TASK DETAILS: Whenever a line of the data below holds the string "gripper", copy that line.

*-*-*

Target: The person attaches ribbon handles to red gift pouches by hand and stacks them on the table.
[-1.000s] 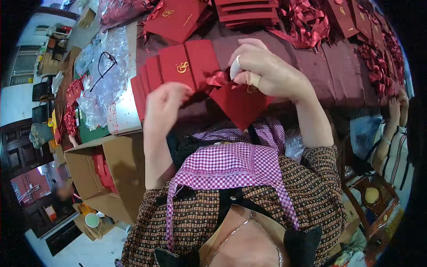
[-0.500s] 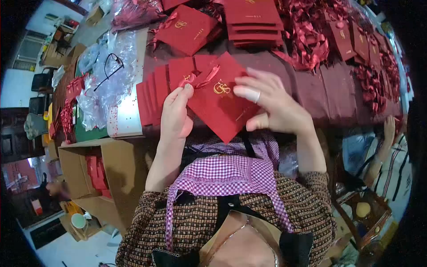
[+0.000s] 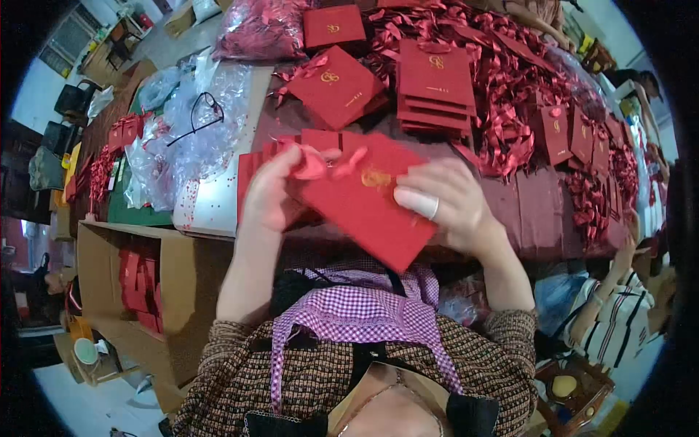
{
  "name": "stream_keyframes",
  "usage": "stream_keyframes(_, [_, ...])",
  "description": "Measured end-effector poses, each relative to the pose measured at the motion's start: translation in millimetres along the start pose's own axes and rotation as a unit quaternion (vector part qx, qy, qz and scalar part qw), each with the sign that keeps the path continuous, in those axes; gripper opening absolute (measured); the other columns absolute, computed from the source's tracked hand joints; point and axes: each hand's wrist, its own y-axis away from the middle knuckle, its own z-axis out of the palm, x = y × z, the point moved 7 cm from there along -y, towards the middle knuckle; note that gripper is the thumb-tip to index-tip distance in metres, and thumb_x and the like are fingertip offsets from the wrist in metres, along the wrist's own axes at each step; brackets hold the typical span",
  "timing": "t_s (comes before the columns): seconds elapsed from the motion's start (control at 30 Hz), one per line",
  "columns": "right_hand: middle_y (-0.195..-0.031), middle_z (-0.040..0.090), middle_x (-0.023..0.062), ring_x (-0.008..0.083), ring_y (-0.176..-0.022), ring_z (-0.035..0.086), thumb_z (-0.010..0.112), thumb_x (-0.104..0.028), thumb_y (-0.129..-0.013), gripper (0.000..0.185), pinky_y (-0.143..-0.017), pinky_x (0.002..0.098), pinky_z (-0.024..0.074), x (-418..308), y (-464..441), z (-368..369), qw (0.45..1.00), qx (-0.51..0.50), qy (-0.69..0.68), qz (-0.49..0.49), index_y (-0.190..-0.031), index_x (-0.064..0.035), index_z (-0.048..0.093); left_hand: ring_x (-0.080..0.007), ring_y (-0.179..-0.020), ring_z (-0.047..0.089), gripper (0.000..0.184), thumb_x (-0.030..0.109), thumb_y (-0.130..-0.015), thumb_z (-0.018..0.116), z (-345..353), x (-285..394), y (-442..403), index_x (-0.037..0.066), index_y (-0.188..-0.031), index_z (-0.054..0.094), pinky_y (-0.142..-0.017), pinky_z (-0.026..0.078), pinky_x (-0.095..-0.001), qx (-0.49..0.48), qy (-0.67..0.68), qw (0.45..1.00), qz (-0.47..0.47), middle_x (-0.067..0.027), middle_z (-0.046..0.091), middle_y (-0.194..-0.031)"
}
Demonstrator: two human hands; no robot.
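A red bag with a gold emblem [image 3: 371,207] is tilted above the table's front edge, slightly blurred. Its ribbon [image 3: 312,163] is pinched in my left hand [image 3: 268,193] at the bag's upper left. My right hand [image 3: 453,200], with white wrapping on one finger and a ring, grips the bag's right side. Behind the bag, partly hidden, lie overlapping red bags [image 3: 247,175] on the dark red cloth. Farther back are a tilted red bag [image 3: 335,84] and a stack of red bags [image 3: 435,76].
Glasses [image 3: 196,116] lie on clear plastic [image 3: 171,156] at the left. A cardboard box [image 3: 182,291] holding red bags stands below them. Red ribbons [image 3: 502,138] and more bags [image 3: 557,135] cover the right side. A person in a striped top [image 3: 615,313] is at the far right.
The bag has turned its face up and now tilts down to the right. My left hand has taken hold of its ribbon; my right hand has closed on its side. The view has shifted.
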Motion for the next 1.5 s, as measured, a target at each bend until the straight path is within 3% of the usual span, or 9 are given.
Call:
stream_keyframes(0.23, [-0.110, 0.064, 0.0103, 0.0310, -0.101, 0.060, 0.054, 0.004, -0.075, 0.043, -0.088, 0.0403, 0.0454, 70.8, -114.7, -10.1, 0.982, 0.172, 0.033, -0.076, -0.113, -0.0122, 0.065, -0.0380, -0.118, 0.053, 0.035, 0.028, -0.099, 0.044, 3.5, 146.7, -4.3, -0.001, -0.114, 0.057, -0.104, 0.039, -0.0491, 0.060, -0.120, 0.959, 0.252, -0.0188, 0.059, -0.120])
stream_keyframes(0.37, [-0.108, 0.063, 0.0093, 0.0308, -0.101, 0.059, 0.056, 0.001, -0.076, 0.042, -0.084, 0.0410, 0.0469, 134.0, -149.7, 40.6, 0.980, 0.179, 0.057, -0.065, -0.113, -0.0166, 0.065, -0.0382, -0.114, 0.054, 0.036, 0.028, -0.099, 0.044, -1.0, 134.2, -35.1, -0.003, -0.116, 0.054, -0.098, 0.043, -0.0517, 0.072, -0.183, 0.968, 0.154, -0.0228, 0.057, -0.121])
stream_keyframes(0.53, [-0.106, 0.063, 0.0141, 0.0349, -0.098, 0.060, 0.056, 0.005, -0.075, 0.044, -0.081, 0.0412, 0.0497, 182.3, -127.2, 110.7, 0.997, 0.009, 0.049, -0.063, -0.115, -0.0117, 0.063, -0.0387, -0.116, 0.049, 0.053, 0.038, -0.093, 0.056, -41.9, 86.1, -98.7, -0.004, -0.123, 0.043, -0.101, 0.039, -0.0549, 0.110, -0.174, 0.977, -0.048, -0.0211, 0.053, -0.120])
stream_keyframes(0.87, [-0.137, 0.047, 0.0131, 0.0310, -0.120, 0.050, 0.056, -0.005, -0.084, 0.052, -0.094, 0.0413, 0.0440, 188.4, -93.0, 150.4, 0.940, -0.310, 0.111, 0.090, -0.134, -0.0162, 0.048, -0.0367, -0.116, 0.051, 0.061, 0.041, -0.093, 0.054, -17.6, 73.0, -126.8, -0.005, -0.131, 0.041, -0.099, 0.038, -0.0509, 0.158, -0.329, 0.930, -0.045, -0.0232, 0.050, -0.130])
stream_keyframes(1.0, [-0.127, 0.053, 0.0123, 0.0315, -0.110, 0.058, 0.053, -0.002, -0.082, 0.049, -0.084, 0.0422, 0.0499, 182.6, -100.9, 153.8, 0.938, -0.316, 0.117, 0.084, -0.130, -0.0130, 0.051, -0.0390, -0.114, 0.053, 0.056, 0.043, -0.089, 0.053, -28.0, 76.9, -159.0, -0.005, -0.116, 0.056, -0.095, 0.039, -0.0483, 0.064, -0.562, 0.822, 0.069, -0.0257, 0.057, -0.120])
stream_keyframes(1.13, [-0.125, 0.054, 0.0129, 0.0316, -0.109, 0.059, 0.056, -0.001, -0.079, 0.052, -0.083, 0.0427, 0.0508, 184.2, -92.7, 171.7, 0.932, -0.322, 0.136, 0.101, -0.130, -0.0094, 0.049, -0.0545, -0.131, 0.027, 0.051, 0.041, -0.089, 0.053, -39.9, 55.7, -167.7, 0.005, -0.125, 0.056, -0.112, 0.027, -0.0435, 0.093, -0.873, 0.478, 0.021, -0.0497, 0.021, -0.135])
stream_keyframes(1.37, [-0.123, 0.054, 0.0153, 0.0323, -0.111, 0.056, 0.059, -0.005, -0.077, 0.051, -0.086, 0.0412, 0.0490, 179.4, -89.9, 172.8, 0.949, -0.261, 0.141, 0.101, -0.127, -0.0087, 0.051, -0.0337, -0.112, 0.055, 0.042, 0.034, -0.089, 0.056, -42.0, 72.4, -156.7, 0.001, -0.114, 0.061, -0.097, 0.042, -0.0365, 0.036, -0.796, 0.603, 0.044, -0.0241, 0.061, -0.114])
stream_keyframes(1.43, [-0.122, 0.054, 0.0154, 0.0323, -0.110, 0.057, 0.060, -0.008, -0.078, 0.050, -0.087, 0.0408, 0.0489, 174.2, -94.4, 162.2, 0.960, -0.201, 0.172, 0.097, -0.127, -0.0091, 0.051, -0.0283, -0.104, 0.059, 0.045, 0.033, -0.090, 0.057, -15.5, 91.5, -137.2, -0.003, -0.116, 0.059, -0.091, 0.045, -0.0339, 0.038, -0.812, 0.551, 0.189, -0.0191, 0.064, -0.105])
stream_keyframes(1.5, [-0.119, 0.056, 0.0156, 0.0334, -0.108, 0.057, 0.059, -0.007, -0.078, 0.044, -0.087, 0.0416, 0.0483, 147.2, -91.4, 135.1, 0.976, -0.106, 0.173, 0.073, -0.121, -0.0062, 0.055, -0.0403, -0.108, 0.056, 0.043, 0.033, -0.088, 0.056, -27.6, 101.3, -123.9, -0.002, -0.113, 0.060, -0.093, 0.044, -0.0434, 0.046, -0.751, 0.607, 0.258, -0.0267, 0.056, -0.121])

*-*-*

WRITTEN RESPONSE:
  "description": "Measured end-effector poses, each relative to the pose measured at the motion's start: translation in millimetres along the start pose's own axes and rotation as a unit quaternion (vector part qx, qy, qz and scalar part qw), each with the sign that keeps the path continuous, in those axes; gripper opening absolute (measured); the other columns absolute, computed from the source's tracked hand joints; point and axes: each hand's wrist, its own y-axis away from the middle knuckle, its own z-axis out of the palm, x = y × z, the point moved 7 cm from there along -y, towards the middle knuckle; note that gripper is the thumb-tip to index-tip distance in metres, and thumb_x and the like are fingertip offsets from the wrist in metres, along the wrist's own axes at each step; brackets hold the typical span",
  "columns": "right_hand: middle_y (-0.195..-0.031), middle_z (-0.040..0.090), middle_x (-0.023..0.062), ring_x (-0.008..0.083), ring_y (-0.176..-0.022), ring_z (-0.035..0.086), thumb_z (-0.010..0.112), thumb_x (-0.104..0.028), thumb_y (-0.129..-0.013), gripper (0.000..0.185), pinky_y (-0.143..-0.017), pinky_x (0.002..0.098), pinky_z (-0.024..0.074), x (-418..308), y (-464..441), z (-368..369), qw (0.45..1.00), qx (-0.51..0.50), qy (-0.69..0.68), qz (-0.49..0.49), index_y (-0.190..-0.031), index_x (-0.064..0.035), index_z (-0.048..0.093); left_hand: ring_x (-0.080..0.007), ring_y (-0.179..-0.020), ring_z (-0.047..0.089), gripper (0.000..0.184), thumb_x (-0.030..0.109), thumb_y (-0.130..-0.015), thumb_z (-0.018..0.116), z (-345..353), x (-285..394), y (-442..403), index_x (-0.037..0.066), index_y (-0.188..-0.031), index_z (-0.054..0.094), pinky_y (-0.142..-0.017), pinky_z (-0.026..0.078), pinky_x (-0.095..-0.001), qx (-0.49..0.48), qy (-0.67..0.68), qw (0.45..1.00), qz (-0.47..0.47), middle_x (-0.067..0.027), middle_z (-0.046..0.091), middle_y (-0.194..-0.031)"

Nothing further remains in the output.